3. Results and discussion

3.1 Simulation study for fast two-dimensional mapping of optical and physiological parameters

Two typical types of skin tissues (normal skin and melanotic nevus) were used to simulate and verify the robustness of perturbative SFDI. The typical physiological and optical parameters (<cTHb>, <StO2>, <cmelanin>, <μs>, <b>, <α>, <h>) of normal skin and melanotic nevus were set at (0.02 mM, 0.7, 4.5 mM, 1.6mm-1, 1, 0.7, 0.1 mm) and (0.01 mM, 0.5, 8.0 mM, 1.0mm-1, 0.5, 0.4, 0.2 mm), respectively, according to our earlier findings [11]. The reduced scattering coefficient (μs) was for the central wavelength 540 nm.

Figure 3 shows the dependence of DC and AC light reflectance at the three wavelengths on each parameter within the human tissue range for normal skin and melanotic nevus tissues.

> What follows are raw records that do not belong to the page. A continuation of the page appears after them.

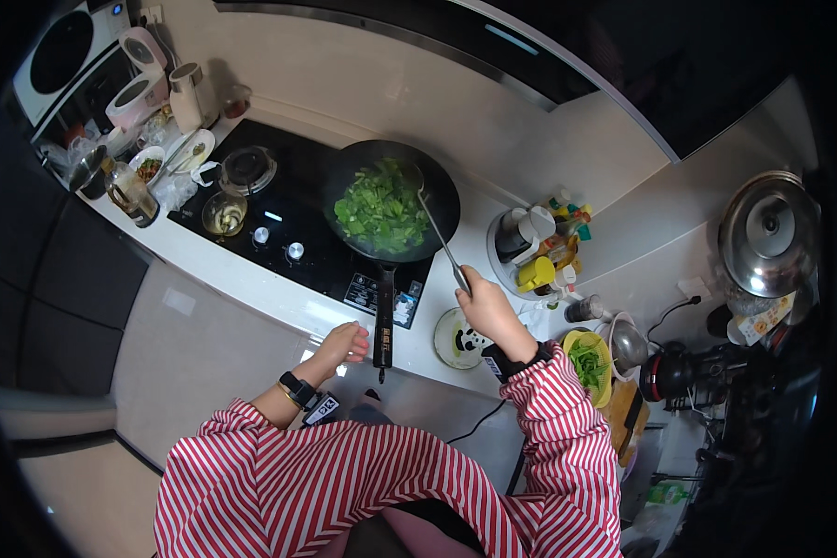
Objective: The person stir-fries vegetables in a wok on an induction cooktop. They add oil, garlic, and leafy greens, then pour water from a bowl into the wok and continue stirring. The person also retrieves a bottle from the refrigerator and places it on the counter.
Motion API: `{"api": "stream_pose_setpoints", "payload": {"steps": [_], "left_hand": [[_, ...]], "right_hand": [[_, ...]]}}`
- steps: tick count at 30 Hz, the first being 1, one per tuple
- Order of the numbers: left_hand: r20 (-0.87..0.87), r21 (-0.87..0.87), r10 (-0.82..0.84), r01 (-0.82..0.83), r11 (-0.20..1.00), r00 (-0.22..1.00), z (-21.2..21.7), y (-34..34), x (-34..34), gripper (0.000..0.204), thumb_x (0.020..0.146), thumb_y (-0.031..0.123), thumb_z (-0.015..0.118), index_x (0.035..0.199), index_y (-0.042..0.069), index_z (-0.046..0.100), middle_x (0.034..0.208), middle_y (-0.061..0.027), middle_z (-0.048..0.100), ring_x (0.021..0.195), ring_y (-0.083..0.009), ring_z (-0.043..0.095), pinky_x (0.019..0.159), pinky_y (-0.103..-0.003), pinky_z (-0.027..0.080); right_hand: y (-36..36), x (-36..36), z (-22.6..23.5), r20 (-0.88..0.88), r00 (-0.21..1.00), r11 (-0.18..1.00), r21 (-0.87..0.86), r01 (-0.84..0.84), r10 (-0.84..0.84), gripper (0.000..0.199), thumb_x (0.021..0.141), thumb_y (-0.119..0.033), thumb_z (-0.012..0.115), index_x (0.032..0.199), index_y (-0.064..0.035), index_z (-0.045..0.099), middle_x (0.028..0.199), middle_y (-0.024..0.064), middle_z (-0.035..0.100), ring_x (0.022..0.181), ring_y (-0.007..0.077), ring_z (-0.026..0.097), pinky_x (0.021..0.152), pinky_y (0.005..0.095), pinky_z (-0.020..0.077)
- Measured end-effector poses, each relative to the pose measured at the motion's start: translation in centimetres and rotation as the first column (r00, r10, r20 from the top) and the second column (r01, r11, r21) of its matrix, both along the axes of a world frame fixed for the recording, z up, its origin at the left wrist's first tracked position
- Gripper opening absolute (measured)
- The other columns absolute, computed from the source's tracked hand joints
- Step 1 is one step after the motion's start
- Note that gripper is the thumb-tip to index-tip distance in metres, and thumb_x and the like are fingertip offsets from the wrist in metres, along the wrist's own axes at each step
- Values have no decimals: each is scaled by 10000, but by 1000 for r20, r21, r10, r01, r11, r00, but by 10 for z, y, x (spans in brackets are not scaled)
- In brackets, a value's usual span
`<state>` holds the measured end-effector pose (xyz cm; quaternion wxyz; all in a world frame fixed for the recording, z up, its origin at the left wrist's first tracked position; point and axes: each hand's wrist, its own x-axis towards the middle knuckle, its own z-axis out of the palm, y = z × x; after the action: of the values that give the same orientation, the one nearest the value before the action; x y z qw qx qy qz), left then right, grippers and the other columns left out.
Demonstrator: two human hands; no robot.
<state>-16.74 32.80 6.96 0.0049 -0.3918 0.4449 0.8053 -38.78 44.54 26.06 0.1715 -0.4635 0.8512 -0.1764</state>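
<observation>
A black wok (442,200) full of chopped green vegetables (379,212) sits on the black cooktop (293,219). My right hand (489,312) grips the long metal handle of a spatula (435,228) whose blade reaches into the greens. My left hand (342,343) rests on the white counter edge just left of the wok's black handle (383,321), fingers loosely curled, touching nothing else that I can make out. Both wrists wear dark bands and red-and-white striped sleeves.
A small patterned plate (458,339) lies by my right hand. A round rack of condiment bottles (539,246) stands to the right, a yellow bowl of greens (588,365) beyond it. A glass bowl (223,214), second burner (247,167) and dishes crowd the left.
</observation>
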Motion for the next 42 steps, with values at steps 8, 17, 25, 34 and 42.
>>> {"api": "stream_pose_setpoints", "payload": {"steps": [8,17,25,34,42], "left_hand": [[-101,105,5,5,994,995,-21,57,-30,344,964,331,448,1060,16,547,817,-53,617,754,-138,619,664,-249,519],[-78,-155,398,-406,901,914,-41,13,-29,193,953,151,426,992,29,571,752,-16,580,634,-105,541,605,-227,479],[-8,12,-30,30,999,1000,-65,66,-59,338,949,240,528,1193,15,467,937,-100,613,790,-164,628,717,-271,544],[-53,58,-83,86,995,995,-67,126,-135,576,937,168,496,1431,58,221,1157,-150,516,975,-171,576,789,-265,518],[-195,12,-47,50,999,980,-64,131,-141,522,878,-5,377,1392,52,308,1232,-122,504,1077,-189,557,857,-296,514]], "right_hand": [[27,-12,-12,175,970,986,-43,-162,167,438,851,-117,566,1245,44,462,883,299,617,839,449,600,747,455,478],[45,-33,-33,346,932,992,-28,127,-110,381,862,-119,575,1202,41,513,771,159,633,594,210,604,553,297,471],[64,-31,-24,768,625,936,-100,337,-143,239,895,-72,550,1106,1,464,648,-21,500,443,49,427,394,203,325],[83,-27,-14,813,551,929,-38,368,-185,238,906,-53,526,1128,-4,455,665,-2,512,414,55,404,373,196,303],[83,-31,-14,746,638,942,-42,332,-191,283,907,-79,535,1166,3,456,681,-11,528,464,55,441,414,202,337]]}}
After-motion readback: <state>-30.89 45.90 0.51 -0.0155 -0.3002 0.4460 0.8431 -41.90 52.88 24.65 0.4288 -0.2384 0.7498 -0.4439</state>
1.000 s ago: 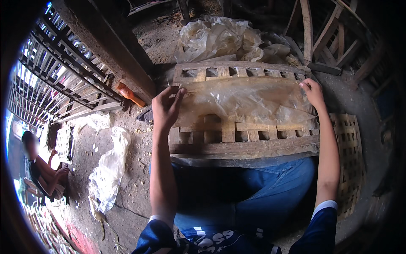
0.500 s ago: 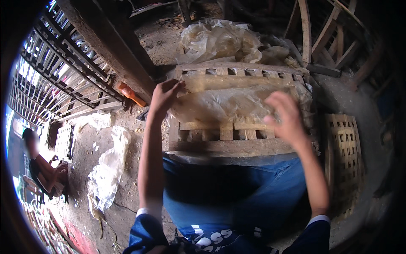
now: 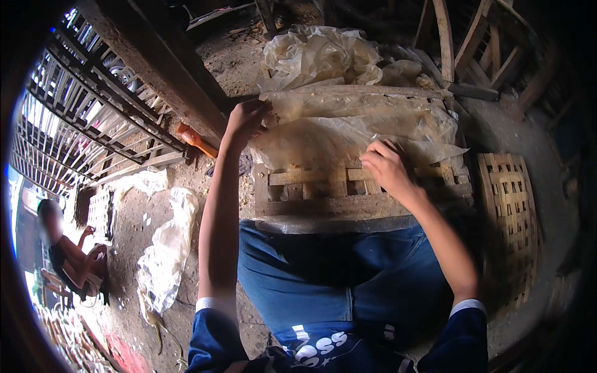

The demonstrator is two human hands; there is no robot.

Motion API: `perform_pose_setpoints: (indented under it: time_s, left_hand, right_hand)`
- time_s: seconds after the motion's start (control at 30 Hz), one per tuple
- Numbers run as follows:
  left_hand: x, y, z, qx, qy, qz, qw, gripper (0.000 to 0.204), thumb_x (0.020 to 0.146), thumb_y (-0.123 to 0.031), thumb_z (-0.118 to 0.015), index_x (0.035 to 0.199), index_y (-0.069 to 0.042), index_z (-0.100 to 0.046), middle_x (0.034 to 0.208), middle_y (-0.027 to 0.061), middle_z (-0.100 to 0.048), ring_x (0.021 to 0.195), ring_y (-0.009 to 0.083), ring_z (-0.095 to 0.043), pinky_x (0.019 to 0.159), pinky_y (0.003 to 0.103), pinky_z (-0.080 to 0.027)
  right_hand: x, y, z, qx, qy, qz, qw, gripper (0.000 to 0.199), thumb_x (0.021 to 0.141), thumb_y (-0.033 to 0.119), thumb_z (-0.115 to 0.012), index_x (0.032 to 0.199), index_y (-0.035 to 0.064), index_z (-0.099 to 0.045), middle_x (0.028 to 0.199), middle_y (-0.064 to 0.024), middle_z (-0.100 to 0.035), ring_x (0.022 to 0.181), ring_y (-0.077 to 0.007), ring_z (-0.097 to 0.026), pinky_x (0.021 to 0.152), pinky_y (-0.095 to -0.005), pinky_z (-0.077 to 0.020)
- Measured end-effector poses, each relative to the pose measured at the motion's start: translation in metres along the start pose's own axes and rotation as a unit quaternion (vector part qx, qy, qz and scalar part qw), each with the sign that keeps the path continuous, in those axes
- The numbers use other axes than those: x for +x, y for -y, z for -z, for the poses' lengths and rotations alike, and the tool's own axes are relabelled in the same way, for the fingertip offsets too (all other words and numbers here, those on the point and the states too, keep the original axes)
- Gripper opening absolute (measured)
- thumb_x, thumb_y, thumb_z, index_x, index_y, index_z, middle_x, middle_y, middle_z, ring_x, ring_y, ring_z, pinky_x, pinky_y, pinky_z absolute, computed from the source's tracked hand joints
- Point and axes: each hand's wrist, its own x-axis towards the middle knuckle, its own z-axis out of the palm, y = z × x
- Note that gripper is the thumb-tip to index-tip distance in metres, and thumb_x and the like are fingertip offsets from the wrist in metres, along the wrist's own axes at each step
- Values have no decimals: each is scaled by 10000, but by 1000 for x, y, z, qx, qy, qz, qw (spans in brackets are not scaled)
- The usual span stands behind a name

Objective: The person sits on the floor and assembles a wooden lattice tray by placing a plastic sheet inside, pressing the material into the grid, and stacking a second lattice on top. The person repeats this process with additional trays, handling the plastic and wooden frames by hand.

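A crinkled, see-through plastic sheet [image 3: 329,138] lies over the far part of a woven slatted rack with a wooden frame [image 3: 367,204], in front of my lap. My left hand [image 3: 246,124] is closed on the sheet's left edge, near the rack's far left corner. Fingers pinched together, my right hand [image 3: 388,165] holds the near edge of the sheet, right of the middle. Its fingertips partly hide the plastic there. Bare slats show along the rack's near side, between the sheet and the front bar.
Crumpled plastic [image 3: 323,56] is heaped beyond the rack. Another woven rack [image 3: 510,217] leans at the right. A wooden post [image 3: 155,56] and an orange-handled tool [image 3: 196,138] are at the left. More plastic [image 3: 166,248] lies on the floor; a seated person [image 3: 71,252] is farther left.
The sheet now reaches farther over the rack's far side and to the right. My right hand has moved left and closed at the near edge. My left hand has moved slightly away from me.
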Motion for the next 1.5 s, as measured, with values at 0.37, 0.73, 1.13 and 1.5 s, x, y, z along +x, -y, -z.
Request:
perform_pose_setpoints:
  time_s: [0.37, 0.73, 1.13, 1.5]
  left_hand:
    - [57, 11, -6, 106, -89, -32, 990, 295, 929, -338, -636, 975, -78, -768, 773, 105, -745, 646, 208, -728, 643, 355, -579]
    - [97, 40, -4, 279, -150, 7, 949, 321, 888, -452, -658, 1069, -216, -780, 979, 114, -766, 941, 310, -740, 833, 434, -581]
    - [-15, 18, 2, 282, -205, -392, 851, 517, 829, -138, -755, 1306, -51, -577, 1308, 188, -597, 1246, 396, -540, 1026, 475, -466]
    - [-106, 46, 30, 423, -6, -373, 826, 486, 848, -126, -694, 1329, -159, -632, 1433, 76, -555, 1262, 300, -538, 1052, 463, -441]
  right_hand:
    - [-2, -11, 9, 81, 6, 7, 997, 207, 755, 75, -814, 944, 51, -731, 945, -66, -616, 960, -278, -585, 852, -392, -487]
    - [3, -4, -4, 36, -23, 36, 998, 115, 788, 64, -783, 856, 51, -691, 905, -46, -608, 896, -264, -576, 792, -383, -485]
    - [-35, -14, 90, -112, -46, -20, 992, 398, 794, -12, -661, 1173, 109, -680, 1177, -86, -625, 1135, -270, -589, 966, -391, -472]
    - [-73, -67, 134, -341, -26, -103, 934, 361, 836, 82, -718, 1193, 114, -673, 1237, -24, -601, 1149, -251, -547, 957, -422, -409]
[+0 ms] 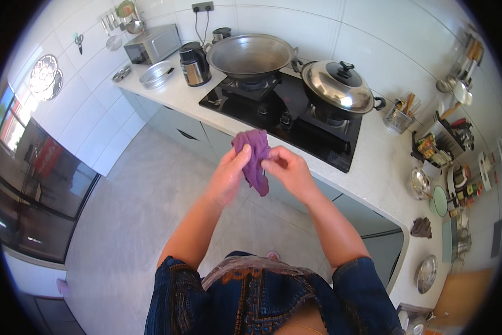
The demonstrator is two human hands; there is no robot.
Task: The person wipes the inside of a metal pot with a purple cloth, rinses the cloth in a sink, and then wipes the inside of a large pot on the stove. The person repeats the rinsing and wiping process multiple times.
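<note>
A crumpled purple cloth point(256, 161) hangs in front of me, above the floor and just short of the counter's front edge. My left hand point(230, 172) grips it from the left, thumb pressed over its face. At the cloth's right edge, the bent fingers of my right hand point(287, 169) pinch the fabric; the exact contact is partly hidden. Beyond both hands lies a black glass gas hob point(284, 119). It carries an open metal wok point(253, 56) on the left burner and a black-handled pan under a shiny domed lid point(336, 86) on the right.
Left of the hob stand an electric kettle point(194, 65), a round metal container point(156, 74) and a microwave oven point(152, 44). Along the right counter are a utensil basket point(399, 118), a knife block point(439, 138), a dark cloth point(421, 228) and a metal plate point(426, 274).
</note>
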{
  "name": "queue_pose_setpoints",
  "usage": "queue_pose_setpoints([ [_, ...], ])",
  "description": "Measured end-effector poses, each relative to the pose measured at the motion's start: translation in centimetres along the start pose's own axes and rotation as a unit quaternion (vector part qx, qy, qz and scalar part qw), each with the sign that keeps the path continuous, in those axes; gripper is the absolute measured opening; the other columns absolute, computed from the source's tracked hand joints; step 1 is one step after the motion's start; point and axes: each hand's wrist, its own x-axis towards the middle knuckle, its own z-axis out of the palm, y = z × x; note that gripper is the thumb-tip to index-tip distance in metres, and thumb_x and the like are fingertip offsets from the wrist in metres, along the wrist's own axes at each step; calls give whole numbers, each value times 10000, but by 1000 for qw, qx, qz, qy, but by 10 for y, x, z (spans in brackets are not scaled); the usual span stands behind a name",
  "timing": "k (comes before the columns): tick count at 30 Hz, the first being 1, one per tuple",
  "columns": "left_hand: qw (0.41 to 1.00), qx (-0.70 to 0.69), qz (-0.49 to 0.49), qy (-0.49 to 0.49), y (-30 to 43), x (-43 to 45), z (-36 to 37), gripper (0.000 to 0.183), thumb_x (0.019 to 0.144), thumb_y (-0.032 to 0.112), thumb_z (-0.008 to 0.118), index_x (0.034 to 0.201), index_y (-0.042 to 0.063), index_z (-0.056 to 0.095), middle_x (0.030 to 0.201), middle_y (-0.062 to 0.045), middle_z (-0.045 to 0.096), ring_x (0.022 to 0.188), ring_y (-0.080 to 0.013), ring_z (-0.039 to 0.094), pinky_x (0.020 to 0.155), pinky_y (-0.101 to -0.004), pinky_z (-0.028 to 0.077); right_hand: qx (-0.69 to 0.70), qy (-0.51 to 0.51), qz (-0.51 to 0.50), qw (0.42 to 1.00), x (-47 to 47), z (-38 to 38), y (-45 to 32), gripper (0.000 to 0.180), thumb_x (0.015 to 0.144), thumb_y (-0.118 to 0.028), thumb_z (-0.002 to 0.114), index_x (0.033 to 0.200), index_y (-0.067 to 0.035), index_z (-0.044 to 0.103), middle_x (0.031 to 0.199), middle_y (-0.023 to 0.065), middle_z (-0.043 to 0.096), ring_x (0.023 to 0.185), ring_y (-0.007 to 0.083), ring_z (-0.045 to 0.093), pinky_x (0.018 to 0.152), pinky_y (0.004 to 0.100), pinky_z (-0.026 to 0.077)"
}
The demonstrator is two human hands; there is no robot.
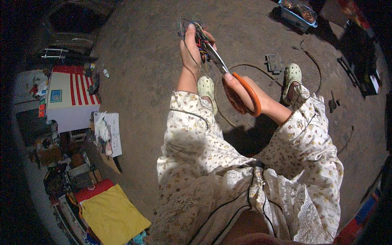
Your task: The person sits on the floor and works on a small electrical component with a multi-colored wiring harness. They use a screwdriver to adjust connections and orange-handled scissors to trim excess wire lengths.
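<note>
A tangled bundle of thin coloured wires [200, 41] is gripped in my left hand [190, 50], held out in front of me above the floor. Loose wire ends stick out past the thumb and hang below the palm. My right hand [245, 88] holds a pair of scissors [255, 98] by its orange handles. The scissor blades [218, 58] point up and left, with their tips at the wires beside my left fingers. Whether the tips have a wire between them is too fine to tell.
On the floor lie a cable [251, 65], a flat rectangular device [274, 63] and another dark cable [315, 58]. A blue plastic container [298, 15] stands at the upper right. Along the left are a red-and-white box [73, 116], clutter and a yellow cloth [114, 214].
</note>
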Motion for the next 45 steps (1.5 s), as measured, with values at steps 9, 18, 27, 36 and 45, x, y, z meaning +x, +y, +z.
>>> queue_pose_setpoints([
  [9, 999, 7, 29, 20, 5, 2, -5, 529, 951, 441, 318, 895, -36, 540, 679, -119, 583, 564, -242, 586, 565, -342, 483, 6, -17, 19, 1000, -6, -3, -6, 635, 939, -555, 279, 643, -55, 534, 442, 34, 436, 361, 139, 451, 379, 279, 361],
  [18, 997, 64, 26, -27, 1, 3, -11, 559, 950, 463, 308, 932, -36, 560, 765, -145, 625, 571, -210, 580, 533, -304, 483, 59, -26, 78, 995, -8, -13, -21, 557, 947, -523, 336, 645, -79, 484, 447, -22, 422, 340, 86, 399, 330, 233, 281],
  [27, 975, 148, 159, -42, -13, 13, -6, 643, 935, 557, 274, 1110, 14, 572, 896, -128, 646, 551, -129, 533, 517, -260, 451, 225, -57, 117, 966, -2, -8, -19, 670, 895, -638, 303, 563, -69, 423, 472, -15, 379, 334, 93, 350, 353, 224, 297],
  [36, 955, 201, 206, -73, -13, 5, 4, 544, 956, 449, 297, 1145, 41, 602, 1133, -26, 617, 809, -93, 530, 702, -250, 415, 165, -29, 110, 980, 0, -14, -25, 706, 878, -669, 284, 517, -75, 407, 456, 13, 394, 324, 115, 364, 348, 234, 305],
  [45, 983, 98, 138, -77, -19, 6, -7, 669, 926, 566, 291, 1180, 13, 571, 1052, -71, 620, 657, -97, 553, 592, -228, 427, 125, 32, 38, 991, 9, -1, -1, 600, 924, -577, 335, 565, -106, 429, 465, -37, 372, 346, 80, 352, 340, 235, 260],
])
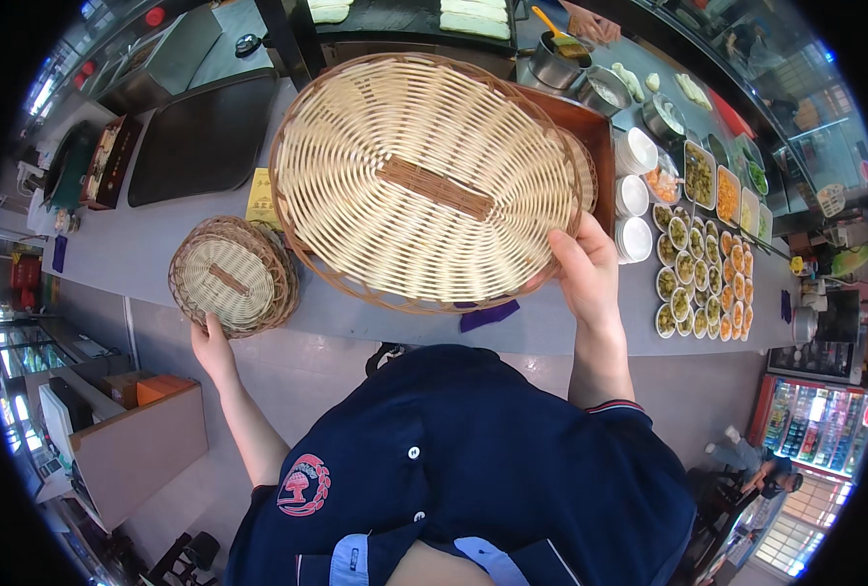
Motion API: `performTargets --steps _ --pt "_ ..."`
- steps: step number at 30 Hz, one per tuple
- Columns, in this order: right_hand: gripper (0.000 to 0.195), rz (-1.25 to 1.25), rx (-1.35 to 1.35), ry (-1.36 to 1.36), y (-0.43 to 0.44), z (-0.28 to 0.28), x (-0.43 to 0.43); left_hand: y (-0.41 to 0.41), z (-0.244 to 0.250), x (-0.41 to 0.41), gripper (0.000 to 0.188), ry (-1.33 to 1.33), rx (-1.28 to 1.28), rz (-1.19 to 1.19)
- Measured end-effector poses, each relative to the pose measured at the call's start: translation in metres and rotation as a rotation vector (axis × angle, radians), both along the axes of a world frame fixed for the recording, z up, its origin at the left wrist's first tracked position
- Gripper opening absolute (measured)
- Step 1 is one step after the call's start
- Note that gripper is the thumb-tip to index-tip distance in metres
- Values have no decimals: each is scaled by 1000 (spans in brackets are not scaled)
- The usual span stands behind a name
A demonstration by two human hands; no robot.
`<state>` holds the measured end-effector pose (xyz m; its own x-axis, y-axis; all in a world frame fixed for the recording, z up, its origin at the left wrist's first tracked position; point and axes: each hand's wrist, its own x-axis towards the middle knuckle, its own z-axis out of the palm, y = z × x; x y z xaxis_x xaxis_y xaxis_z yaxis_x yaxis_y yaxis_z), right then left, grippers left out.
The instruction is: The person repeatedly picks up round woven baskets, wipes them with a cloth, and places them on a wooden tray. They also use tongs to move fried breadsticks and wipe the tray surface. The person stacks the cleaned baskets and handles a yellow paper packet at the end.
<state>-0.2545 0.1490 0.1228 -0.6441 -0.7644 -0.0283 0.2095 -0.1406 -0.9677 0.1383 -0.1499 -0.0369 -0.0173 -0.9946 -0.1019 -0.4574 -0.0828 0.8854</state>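
A large oval woven wicker basket point(331, 190) is raised close in front of me above the grey counter. My right hand point(587, 271) grips its right rim, thumb on the near face. On the left, my left hand point(212, 344) holds the lower edge of a smaller stack of oval wicker baskets point(232, 275) at the counter's front edge; its fingers are partly hidden behind them. Another wicker basket point(580, 168) shows behind the large one's right rim, by a reddish-brown wooden box point(598, 139). A purple cloth point(491, 315) lies below the large basket.
A dark tray point(203, 139) lies on the counter point(331, 333) at the left. Stacked white bowls point(633, 196), many small filled cups point(685, 267) and food trays point(700, 174) stand at the right. Beyond are metal pots point(557, 66) and another person's hands point(593, 28).
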Motion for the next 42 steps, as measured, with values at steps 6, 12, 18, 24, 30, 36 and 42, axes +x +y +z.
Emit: performTargets --steps 6,12,18,24,30,36,42 --pt "26 1 18 48 1 6 8 -1 -21 -7 49 -384 -292 127" --pt "28 -10 -18 19 4 3 14 -4 -52 -16 53 110 -154 181" --pt "29 46 -30 -41 10 4 12 8 -35 -39 55 -65 -364 282" --pt "28 55 28 -47 -9 -18 12 74 88 -112 91 765 -61 -654" --pt "37 243 184 28 -34 -62 25 140 79 -179 54 688 139 -769" --pt "69 202 278 799 -33 -9 -37 112 79 -214 35 349 183 -1035" --pt "50 595 585 1074 -37 55 -60 106 77 -284 31 278 -251 -1143"
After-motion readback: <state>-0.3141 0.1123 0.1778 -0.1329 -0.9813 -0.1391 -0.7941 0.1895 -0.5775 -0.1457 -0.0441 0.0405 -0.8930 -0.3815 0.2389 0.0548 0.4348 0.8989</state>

The dependence is approximately linear, resulting in a stable slope Sn. The calculated sensitivity of light reflectance on seven parameters at the reference points for two different skin types is summarized in Table 1.

 figure: Fig. 3.

Fig. 3. The dependence of AC and DC light reflectance at three wavelengths (460 nm, 540 nm, and 623 nm) on the variation of each parameter for normal skin (left column) and melanotic nevus (right column) tissues. (a) Reflectance vs. THb concentration cTHb ; (b) Reflectance vs. Oxygen saturation StO2; (c) Reflectance vs. Melanin concentration cmelanin; (d) Reflectance vs. The reduced scattering coefficient μs at λ=540 nm; (e) Reflectance vs. Scattering power b; (f) Reflectance vs. Surface roughness α; (g) Reflectance vs. Epidermal thickness h. The dots on the curves mark the position of the reference point for each parameter.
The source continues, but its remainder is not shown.